Éramos uma família bilíngue mesmo quando a Janaína não estava presente. Aos treze anos de idade, comecei a atuar como intérprete voluntária na Igreja Luterana São Paulo, ao lado da Escola Especial Concórdia, em Porto Alegre, onde minha irmã estudou. A congregação precisava de alguém para traduzir os cultos e eu me candidatei. Foi um excelente aprendizado e fiquei alguns anos como intérprete desta Igreja. 

Tradutora-Intérprete

Atualmente, sigo atuando como tradutora-intérprete de Libras, concursada na UTFPR e fundei minha própria Escola Online de Libras, com meu próprio método após muito estudo de língua de sinais no Brasil e exterior. Fiz mestrado e doutorado na área de Comunicação e Linguagem e trabalhei mais de 10 anos em Universidades por todo Brasil, criando as disciplinas de Libras e lecionando na graduação e pós-graduação para milhares de alunos, literalmente. 

Trago comigo os aprendizados que tive no meu núcleo familiar.

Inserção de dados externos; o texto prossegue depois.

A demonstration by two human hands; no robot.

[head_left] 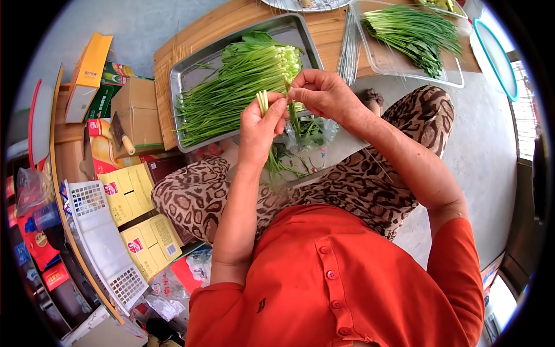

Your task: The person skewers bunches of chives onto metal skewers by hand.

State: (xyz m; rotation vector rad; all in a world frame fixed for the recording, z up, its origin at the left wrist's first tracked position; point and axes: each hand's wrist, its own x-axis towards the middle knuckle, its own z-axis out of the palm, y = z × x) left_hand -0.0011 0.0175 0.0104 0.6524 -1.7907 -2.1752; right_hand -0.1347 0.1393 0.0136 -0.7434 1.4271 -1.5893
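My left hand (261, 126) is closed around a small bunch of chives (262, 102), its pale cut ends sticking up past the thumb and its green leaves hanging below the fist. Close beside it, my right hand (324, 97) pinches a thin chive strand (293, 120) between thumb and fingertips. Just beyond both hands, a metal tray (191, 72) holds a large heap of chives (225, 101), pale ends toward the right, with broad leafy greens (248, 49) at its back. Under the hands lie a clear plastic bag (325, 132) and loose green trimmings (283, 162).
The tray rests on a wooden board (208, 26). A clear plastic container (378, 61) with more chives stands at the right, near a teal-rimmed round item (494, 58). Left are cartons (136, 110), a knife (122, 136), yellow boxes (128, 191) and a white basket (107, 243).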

Aprendi a respeitar as diferenças, a dialogar em duas línguas e a viver em harmonia buscando sempre compreender o outro, mesmo que isso levasse tempo, mesmo que novos sinais precisassem ser criados e novos caminhos construídos.

Como escreve Geraldi (1997, p.4), “navegantes, navegar é preciso viver. Nossos roteiros de viagens dirão de nós o que fomos: de qualquer forma estamos sempre definindo rotas – os focos de nossas compreensões”. Convido você, leitor, a acompanhar-me neste percurso e a passar por diversos portos de reflexão sobre a Língua Brasileira de Sinais.

REFERÊNCIAS BIBLIOGRÁFICAS:

GERALDI. Portos de passagem.São Paulo: Martins Fontes, 1997.

PFEIFFER, C. Pesquisa na graduação – iniciação a uma história do conhecimento. In: TFOUNI, V. L.; MONTE-SERRAT, D. M.; CHIARETTI, P. (Orgs). A Análise do discurso e suas interfaces. São Carlos: Pedro e João Editores, 2011.